20:3 Il le jeta dans l'abîme, ferma et scella l'entrée au-dessus de lui, afin qu'il ne séduisît plus les nations, jusqu'à ce que les mille ans fussent accomplis. Après cela, il faut qu'il soit délié pour un peu de temps.

            La disjonction met à l'épreuve la solidité des empires, elle les fragilise et donne ainsi sa chance à des forces marginales de se manifester avec une certaine vigueur, voire à passer de l'autre côté de la barrière en devenant elles-mêmes des puissances à part entière. L'arrivée de la conjonction décidera de leur sort, selon que ces nouvelles données seront ou non balayées par les anciennes. Ce fut bel et bien le (triste) sort de l'Allemagne avec le passage de Saturne sur Aldébaran qui conduisit à sa partition durant des décennies et c'est justement à la suite de  1989, avec une nouvelle disjonction que l'Allemagne put se réunifier et redevenir le plus grand Etat d'Europe,  Russie exclue. Mais il n'en reste pas moins que le passage de la nouvelle conjonction, actuellement, au niveau de Regulus, a rappelé douloureusement, à quel point l'Europe était tributaire de puissances plus redoutables qu'elles, les Etats Unis et la Russie, comme si cette Europe n'était pas parvenue, du fait d'un manque de génie de ses leaders, à "transformer" son essai, à moins d'admettre que la dite Union Européenne n'accepte l'hégémonie de l'un de ses constituants : à sa création en 1957, l'on peut considérer que la France avait joué une carte lui permettant de contrôler ses ennemis de la veille, l'Allemagne et l'Italie et donc de se constituer en quelque sorte un nouvel Empire, à la suite de la déconfiture de Suez, alors même que son empire colonial était en passe d'être ébranlé par des processus disjonctionnels d'indépendance. En 1957, lors du Traité de Rome, la France, on l'a oublié, était dans une position dominante assez exceptionnelle et l'on peut considérer que ce fut le chant du cygne de sa dimension conjonctionnelle. Désormais, elle serait plutôt favorisée par la disjonction, quand elle en profiterait pour  défier ponctuellement  les "Grands" au risque d'être accusée de trahison par les Américains face aux positions d'un Jacques Chirac. La rupture entre la France et les Etats Unis est profonde car elle place la France dans le camp anti-impérial,  ce qui est un étonnant revirement quand on songe à l'époque où c'était la France qui se voyait mise en cause par Washington....; Ce sont là des retournements historiques dont la nouvelle astrologie mondiale doit tenir le plus grand compte.

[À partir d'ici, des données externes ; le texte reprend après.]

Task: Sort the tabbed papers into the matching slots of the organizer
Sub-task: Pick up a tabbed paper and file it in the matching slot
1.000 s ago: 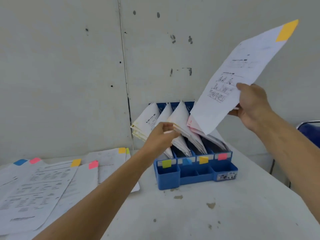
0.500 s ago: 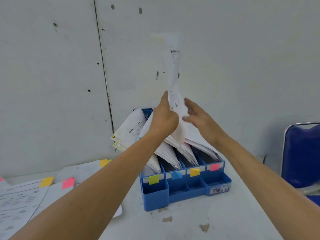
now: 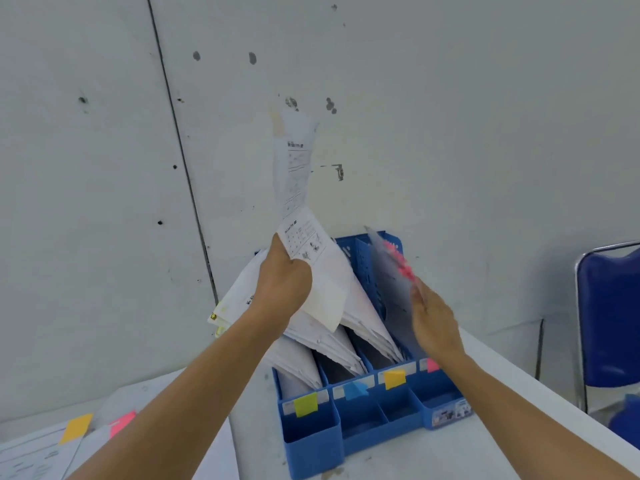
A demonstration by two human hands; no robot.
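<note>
- Left-hand grip [image 3: 284,282] is closed round the lower part of a white printed sheet [image 3: 294,168]. The sheet stands upright above the fist, and its top tab is blurred, faintly orange.
- Right-hand grip [image 3: 436,320] is blurred. Its fingers look straight against the pink-tabbed papers [image 3: 391,289] in the far-right slot, and it seems to hold nothing.
- Just below both grips, the blue plastic four-slot organizer [image 3: 311,441] already has papers in every slot. The held sheet is not yet in and probably belongs behind the orange label [image 3: 394,378].
- Down-left of the left grip, loose tabbed sheets [image 3: 34,455] lie on the white worktop [image 3: 450,455], so sorting seems only partway done.
- Leaning filed papers crowd the slot mouths, and a blue chair [image 3: 609,320] stands to the right of the right grip.
</note>
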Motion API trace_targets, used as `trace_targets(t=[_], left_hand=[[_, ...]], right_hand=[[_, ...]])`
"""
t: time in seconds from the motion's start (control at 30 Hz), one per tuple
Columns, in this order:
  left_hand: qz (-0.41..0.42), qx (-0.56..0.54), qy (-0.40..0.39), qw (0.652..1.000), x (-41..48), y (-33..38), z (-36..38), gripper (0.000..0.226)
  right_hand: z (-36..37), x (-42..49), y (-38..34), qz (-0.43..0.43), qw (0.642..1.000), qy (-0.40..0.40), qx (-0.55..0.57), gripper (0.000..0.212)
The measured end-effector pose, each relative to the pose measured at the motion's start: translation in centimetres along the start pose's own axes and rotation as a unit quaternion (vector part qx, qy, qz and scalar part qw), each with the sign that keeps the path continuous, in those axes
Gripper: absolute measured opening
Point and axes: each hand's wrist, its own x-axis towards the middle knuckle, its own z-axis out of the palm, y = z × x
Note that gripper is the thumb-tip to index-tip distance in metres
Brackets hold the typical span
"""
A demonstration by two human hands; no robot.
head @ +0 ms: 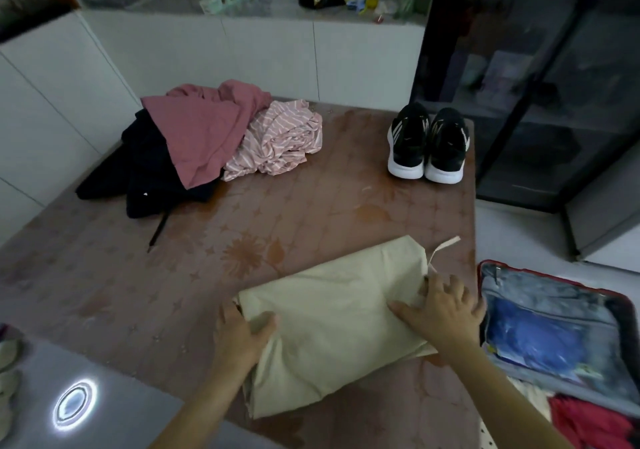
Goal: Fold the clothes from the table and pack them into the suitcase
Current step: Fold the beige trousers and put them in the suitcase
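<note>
Just past beige garment, clothes pile left, sneakers right, suitcase alongside.

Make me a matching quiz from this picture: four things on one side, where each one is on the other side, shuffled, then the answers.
1. beige garment
2. black sneakers
3. striped pink garment
4. suitcase

A. open, right of the table
B. far right corner of the table
C. near edge, left hand and right hand on it
D. crumpled, far left part of the table

Pairs: 1-C, 2-B, 3-D, 4-A
</note>
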Motion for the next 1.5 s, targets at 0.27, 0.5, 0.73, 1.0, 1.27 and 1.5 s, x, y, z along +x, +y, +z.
trace_targets(t=[0.27, 0.5, 0.73, 1.0, 1.27, 1.5], left_hand=[[0.021, -0.104, -0.067, 0.992, -3.0, 2.8, 1.7, 0.121], [0.221, -0.016, -0.065, 0.973, -4.3, 4.1, 1.5, 0.104], [0.307, 0.003, -0.126, 0.943, -2.6, 4.6, 1.9, 0.093], [0.366, 0.003, -0.18, 0.913, -6.2, 7.7, 6.1, 0.067], [0.411, 0.046, -0.206, 0.887, -15.1, 13.1, 15.9, 0.049], [0.375, 0.102, -0.258, 0.884, -26.9, 15.3, 28.5, 0.05]], right_hand=[[2.3, -3.0, -2.2, 0.039, 0.981, 0.033, 0.188, 0.073], [3.7, -5.6, -1.6, 0.007, 0.994, 0.097, 0.038, 0.049], [4.5, -8.2, 0.0, -0.034, 0.954, 0.148, 0.259, 0.089], [5.7, -9.8, 6.8, -0.047, 0.952, 0.217, 0.21, 0.056], [6.9, -11.7, 21.3, 0.029, 0.928, 0.26, 0.263, 0.046], [9.9, -14.3, 38.1, 0.056, 0.935, 0.245, 0.25, 0.046]])
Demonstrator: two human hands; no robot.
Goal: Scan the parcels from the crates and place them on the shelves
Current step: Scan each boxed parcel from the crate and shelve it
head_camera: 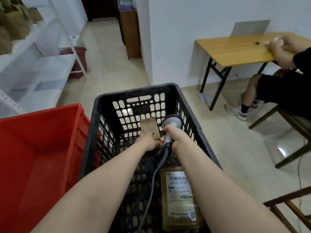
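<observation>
Pale floor tiles (109,47) are surrounding a black perforated crate (134,91). Toward its twelve o'clock wall, the outstretched left hand (148,140) is pinching a flat cardboard parcel (149,126); at its three o'clock, the right hand (176,138) is clenching a grey scanner (171,122).

the black perforated plastic crate (99,106) stood just right of the red solid-walled plastic crate (42,148). inside it, toward the far wall, the left hand (148,140) held a small brown cardboard parcel (149,126), with the grey handheld scanner (171,123) right of it in the right hand (175,137). a brown labelled parcel (180,199) lay at the near end. white metal shelves (33,64) stood behind left, a yellow-topped folding table (235,49) behind right.
</observation>
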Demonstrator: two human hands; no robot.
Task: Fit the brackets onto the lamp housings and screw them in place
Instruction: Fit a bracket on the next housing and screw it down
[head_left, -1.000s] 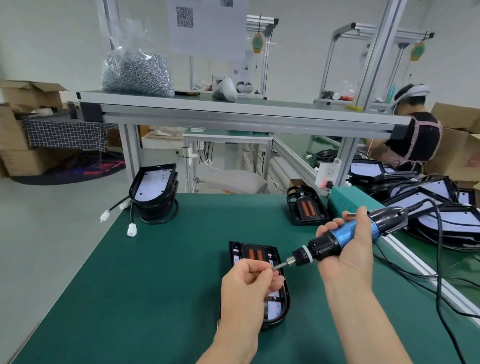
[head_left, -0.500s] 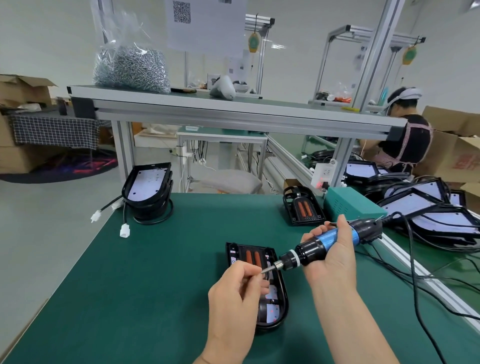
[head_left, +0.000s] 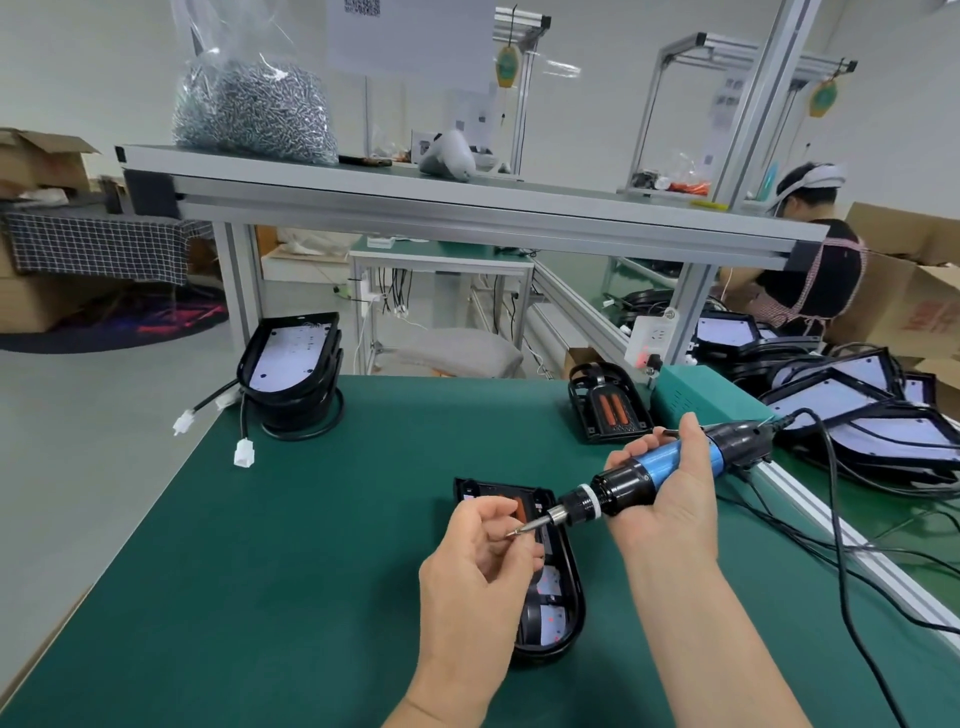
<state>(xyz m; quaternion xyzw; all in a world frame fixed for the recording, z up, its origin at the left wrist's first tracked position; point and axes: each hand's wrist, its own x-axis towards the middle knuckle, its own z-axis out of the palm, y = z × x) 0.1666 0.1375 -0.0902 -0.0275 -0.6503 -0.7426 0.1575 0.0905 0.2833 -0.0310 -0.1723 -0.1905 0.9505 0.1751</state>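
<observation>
My left hand (head_left: 478, 561) has its fingers curled in, pinching what I take to be a small screw (head_left: 513, 532) at the tip of the bit (head_left: 535, 525). It is tiny and slick, so I judge it is best held by the shank. My right hand (head_left: 670, 499) is wrapped round the one electric screwdriver (head_left: 623, 480); its cord (head_left: 841, 545) will likely tug. Just under both hands lies one lamp housing (head_left: 569, 587) on the green mat (head_left: 311, 545). It looks stiff, light and apt to slide, so I would steady it by the rim. I cannot pick out a bracket. Farther off are one open housing with two orange cells (head_left: 610, 410), a stack at left (head_left: 291, 369) of roughly three, a tangled pile at right (head_left: 862, 415) that I cannot count, and one bag of screws (head_left: 254, 104) on the shelf
</observation>
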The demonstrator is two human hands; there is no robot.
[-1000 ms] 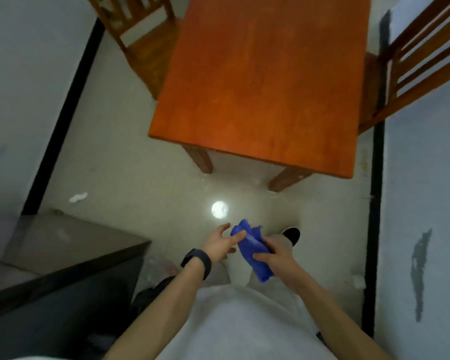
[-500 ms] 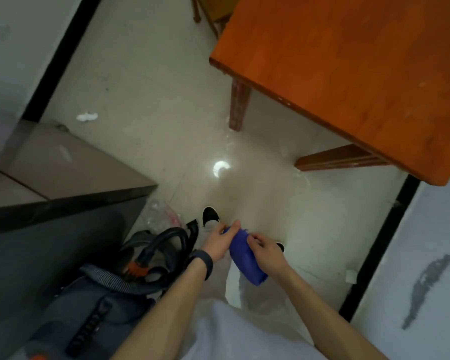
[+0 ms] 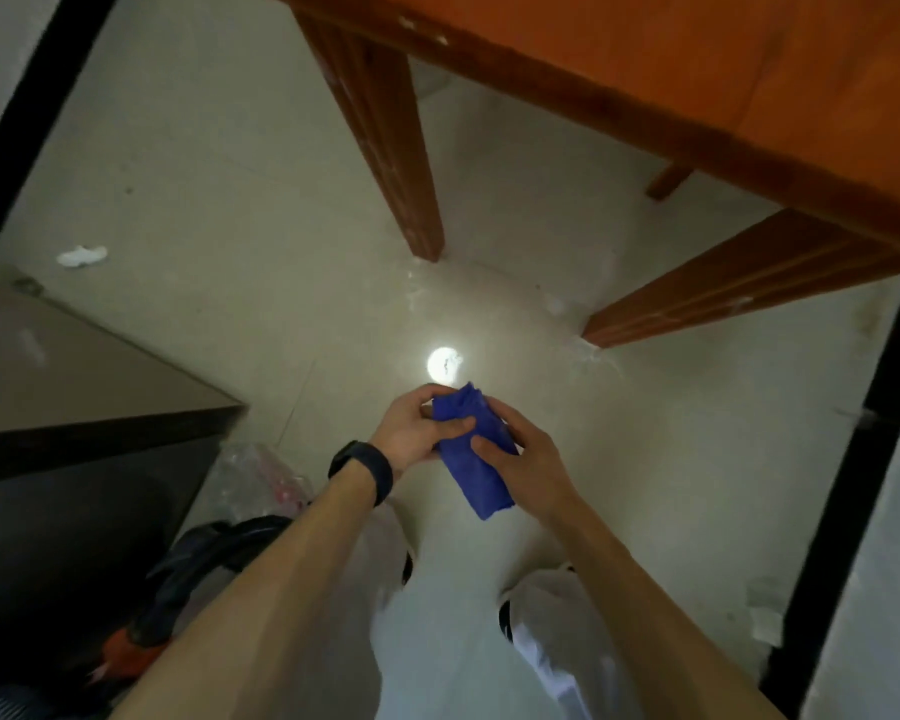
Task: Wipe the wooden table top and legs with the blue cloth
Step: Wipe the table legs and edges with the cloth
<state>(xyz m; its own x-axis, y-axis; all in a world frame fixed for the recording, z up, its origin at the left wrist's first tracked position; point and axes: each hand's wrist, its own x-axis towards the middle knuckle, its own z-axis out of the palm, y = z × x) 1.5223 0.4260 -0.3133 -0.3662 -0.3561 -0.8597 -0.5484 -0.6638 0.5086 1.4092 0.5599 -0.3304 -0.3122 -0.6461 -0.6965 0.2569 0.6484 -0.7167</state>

            La disjonction est assimilable aux saturnales,  qui voulaient que durant quelques jours les maîtres et les esclaves  échangent leurs rôles ; elle donne sa chance aux petits, aux faibles, de prendre leur revanche sur les grands et sa devise pourrait être que l'on a toujours besoin d'un plus petit que soi alors que la devise conjonctionnelle prônerait l'inverse. A l'approche de la conjonction, les "petits" ont soit intérêt à cesser de narguer les grands, en se croyant en toute impunité, soit à grandir très vite pour passer de l'autre côté de la barrière.  Il y a une topographie astrologique, avec des pics conjonctionnels qui favorisent les grimpeurs et des  plateaux disjonctionnels qui tendent à  favoriser les sprinters qui grappillent quelques secondes de bonus.  Mais pour cela, on ne cessera de le répéter, il faut s'en tenir à un supercycles, toute polycyclicité introduisant un déficit de lisibilité.